Blueprints and research


I don't really have an opinion on the changes to material efficiency and production efficiency. It's just replacing one set of numbers with a different set of numbers. For new players coming into the game it will be more intuitive I guess. When I didn't know better I would just research everything to 10 anyway. Thankfully I knew better by the time I acquired an Orca BPO.

Starbases


Living in a POS means this directly applies to me. It will finally be worthwhile reprocessing ore in a wormhole due to the k-space reprocessing nerf. We rarely bother to mine but when we do it was always a pain to accept the large refining loss or haul out to K-space to avoid that. Now we'll have a better yield in the wormhole. Yay, one less chore. Also the new compression array will be sweet should we ever go full carebear and start giant mining fleets munching on the ore sigs in our system.
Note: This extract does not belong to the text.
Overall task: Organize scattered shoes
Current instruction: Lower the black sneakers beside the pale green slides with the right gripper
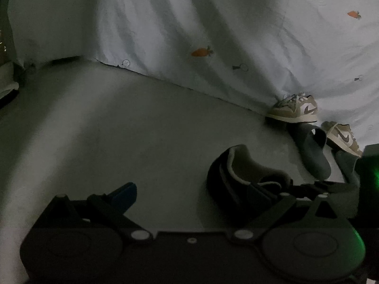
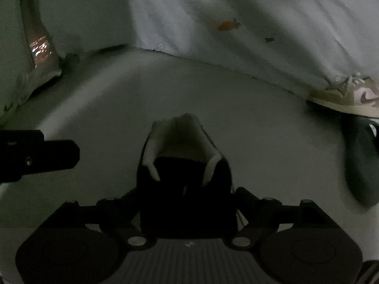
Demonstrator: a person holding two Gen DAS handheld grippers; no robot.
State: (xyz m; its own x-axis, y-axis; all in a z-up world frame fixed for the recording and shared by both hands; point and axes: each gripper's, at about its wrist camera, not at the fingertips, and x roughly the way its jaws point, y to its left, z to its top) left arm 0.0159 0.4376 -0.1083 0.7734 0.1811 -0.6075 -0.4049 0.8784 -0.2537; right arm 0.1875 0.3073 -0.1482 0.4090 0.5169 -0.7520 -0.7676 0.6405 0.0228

But what about the poor Rorqual? The other changes are mostly the removal of slots so see comments in other sections above. The only addition is the bonus to costs by anchoring more than one of a given module. We're not an industrial corp so I can't see me bothering to do that. In fact, where we already have more than one of a given module I'll probably be pulling the spare one down.

Dynamic station sound


The sound changes based on the amount and type of industrial activity going on in a station? That sound pretty cool actually (sounds... geddit??)

New API endpoints for industry features


I'm sure the community will release some cool new tools off the back of this. For me though it's a pretty 'Meh' thing.

Fleet Warp Opt-out


This is going to be hilarious on RvB Ganked roams when splinters of people get left behind and have no idea why. I must sort out some time to get on one of those roams, post-Crius.

Fit modules without having the required skills


From time to time I put together a selection of ships for corp or alliance roams. I have a 'janitor' character out near Amarr who takes care of this for me. Usually he just bundles all the pieces together in a contract and leaves the recipient to assemble the ship. Now I'll have the option to actually fit the ships properly (if I spend the SP on being able to sit in them in the first place). Maybe I'll finally have a reason to activate dual-training on that account.


So there we have it folks. My thoughts on the upcoming expansion patch release Crius thingy, which is coming to us on July 22nd.